**Your task**: Using the data below, return the stretch from the line that contains "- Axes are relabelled" through the line that contains "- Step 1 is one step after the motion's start", both included, exactly as it stands and nothing beyond it.

════

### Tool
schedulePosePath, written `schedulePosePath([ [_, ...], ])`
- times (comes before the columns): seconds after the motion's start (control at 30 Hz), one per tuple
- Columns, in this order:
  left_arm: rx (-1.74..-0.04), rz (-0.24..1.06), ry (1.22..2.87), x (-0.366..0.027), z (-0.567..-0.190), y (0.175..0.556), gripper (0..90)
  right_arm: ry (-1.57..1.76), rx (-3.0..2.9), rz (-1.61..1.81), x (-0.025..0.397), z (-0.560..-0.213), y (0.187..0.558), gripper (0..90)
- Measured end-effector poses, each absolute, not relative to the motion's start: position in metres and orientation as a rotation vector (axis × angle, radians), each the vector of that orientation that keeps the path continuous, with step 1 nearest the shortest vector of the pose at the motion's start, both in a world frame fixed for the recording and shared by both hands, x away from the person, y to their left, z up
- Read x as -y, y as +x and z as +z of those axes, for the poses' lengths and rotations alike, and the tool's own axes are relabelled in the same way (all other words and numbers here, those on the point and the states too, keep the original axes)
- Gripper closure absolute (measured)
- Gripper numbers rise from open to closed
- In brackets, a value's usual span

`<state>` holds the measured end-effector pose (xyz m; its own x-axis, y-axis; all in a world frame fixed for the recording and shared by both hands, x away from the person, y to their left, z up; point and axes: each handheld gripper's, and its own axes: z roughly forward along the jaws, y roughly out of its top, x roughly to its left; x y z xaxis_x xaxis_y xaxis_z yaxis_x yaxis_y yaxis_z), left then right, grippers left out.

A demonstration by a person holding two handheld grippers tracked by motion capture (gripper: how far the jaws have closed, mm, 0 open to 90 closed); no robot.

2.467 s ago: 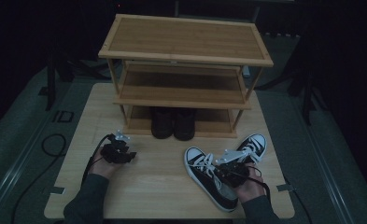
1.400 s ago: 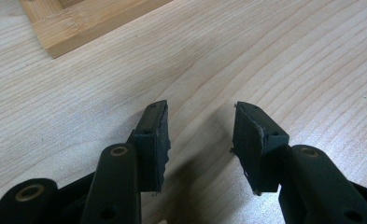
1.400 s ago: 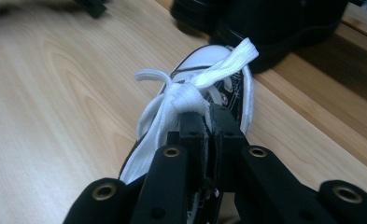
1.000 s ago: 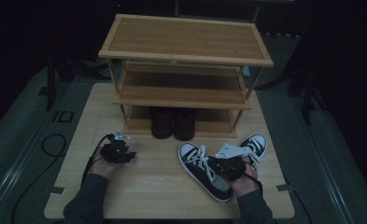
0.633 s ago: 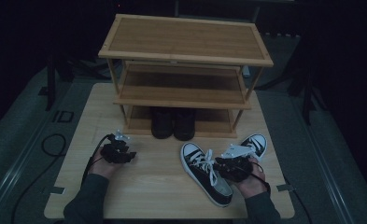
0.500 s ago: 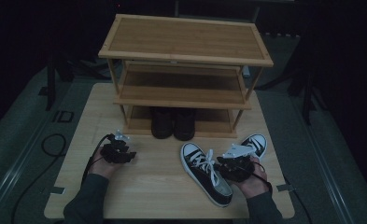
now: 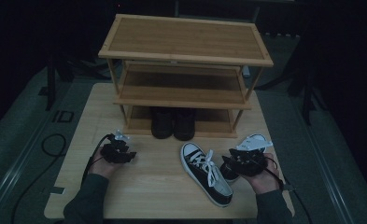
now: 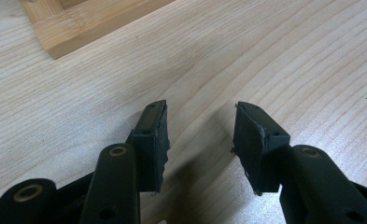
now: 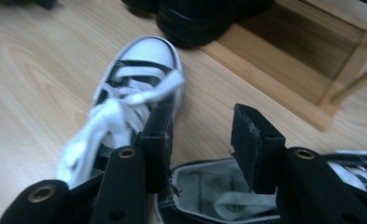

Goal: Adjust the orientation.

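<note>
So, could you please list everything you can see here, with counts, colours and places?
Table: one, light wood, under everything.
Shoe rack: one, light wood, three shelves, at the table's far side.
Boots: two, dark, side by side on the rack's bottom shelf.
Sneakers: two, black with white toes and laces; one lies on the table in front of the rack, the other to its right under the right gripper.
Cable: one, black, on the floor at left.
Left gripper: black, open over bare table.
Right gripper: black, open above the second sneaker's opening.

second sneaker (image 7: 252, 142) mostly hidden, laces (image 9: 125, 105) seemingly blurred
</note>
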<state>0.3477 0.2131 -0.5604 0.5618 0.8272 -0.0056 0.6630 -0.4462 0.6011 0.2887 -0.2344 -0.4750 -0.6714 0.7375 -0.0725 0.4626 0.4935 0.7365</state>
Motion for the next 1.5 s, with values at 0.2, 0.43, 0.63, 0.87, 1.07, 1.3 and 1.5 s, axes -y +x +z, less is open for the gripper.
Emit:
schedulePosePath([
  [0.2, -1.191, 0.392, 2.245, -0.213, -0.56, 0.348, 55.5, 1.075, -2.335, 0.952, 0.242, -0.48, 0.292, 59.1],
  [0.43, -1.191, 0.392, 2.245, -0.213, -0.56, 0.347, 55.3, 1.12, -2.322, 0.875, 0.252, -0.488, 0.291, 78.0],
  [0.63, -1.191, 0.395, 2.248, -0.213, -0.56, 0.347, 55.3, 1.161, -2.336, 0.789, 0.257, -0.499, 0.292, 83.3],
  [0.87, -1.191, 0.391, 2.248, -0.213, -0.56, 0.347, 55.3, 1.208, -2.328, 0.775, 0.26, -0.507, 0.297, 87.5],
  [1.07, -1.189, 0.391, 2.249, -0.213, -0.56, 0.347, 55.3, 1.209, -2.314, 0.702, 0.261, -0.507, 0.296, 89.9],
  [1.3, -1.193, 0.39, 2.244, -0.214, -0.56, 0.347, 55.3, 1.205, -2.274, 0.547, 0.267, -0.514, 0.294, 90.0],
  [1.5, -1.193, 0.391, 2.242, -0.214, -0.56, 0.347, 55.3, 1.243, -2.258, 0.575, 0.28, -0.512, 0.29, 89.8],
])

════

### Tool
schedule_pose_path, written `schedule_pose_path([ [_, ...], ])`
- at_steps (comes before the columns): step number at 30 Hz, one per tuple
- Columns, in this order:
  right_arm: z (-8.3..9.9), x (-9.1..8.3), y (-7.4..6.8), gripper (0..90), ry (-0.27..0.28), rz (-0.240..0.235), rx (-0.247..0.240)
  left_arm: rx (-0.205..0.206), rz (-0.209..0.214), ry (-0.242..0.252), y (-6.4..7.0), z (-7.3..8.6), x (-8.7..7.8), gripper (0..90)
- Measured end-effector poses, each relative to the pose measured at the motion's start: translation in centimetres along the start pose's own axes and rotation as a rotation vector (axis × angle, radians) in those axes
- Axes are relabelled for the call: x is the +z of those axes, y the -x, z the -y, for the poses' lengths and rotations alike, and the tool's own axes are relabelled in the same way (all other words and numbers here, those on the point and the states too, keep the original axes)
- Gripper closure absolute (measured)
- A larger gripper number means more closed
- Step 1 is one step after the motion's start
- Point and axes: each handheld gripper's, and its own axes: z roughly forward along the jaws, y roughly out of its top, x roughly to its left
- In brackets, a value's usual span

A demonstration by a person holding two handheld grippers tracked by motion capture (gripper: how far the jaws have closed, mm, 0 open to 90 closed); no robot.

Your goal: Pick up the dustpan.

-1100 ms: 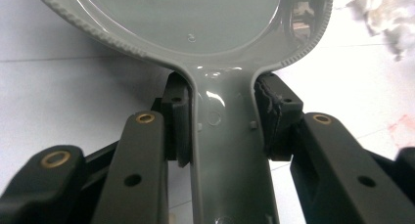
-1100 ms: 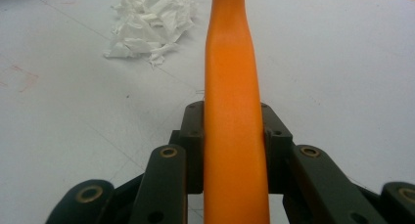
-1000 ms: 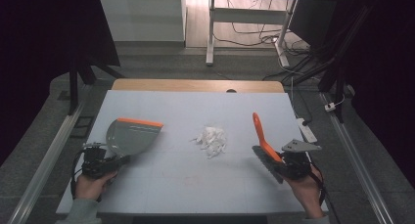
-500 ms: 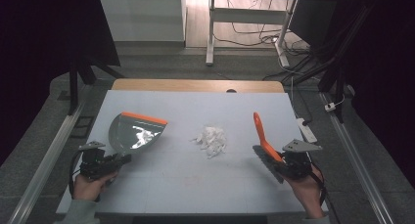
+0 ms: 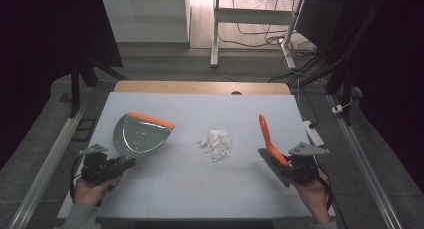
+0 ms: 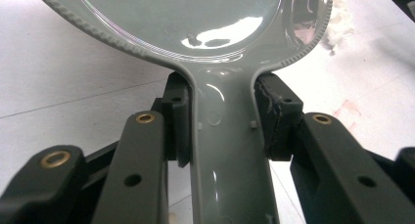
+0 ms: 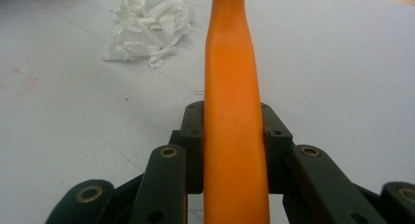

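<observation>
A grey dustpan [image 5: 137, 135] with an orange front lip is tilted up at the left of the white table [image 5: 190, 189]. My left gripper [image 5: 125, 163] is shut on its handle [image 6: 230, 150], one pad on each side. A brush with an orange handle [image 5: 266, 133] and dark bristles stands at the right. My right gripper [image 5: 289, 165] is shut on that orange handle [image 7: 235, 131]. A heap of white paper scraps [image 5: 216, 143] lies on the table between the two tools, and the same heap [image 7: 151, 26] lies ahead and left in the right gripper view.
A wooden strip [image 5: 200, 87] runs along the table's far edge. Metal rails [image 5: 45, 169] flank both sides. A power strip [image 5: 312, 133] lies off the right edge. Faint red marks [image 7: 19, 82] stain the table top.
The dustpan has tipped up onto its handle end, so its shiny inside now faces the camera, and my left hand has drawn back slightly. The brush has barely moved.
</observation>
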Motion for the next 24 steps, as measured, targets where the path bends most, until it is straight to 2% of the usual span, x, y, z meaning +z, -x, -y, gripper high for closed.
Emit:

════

**Task response**:
- Axes are relabelled for the call: x is the +z of those axes, y the -x, z the -y, for the poses' lengths and rotations alike, and the tool's own axes are relabelled in the same way (all other words and numbers here, those on the point and the states too, keep the original axes)
- Gripper closure absolute (measured)
- A larger gripper number means more closed
- Step 1 is one step after the motion's start

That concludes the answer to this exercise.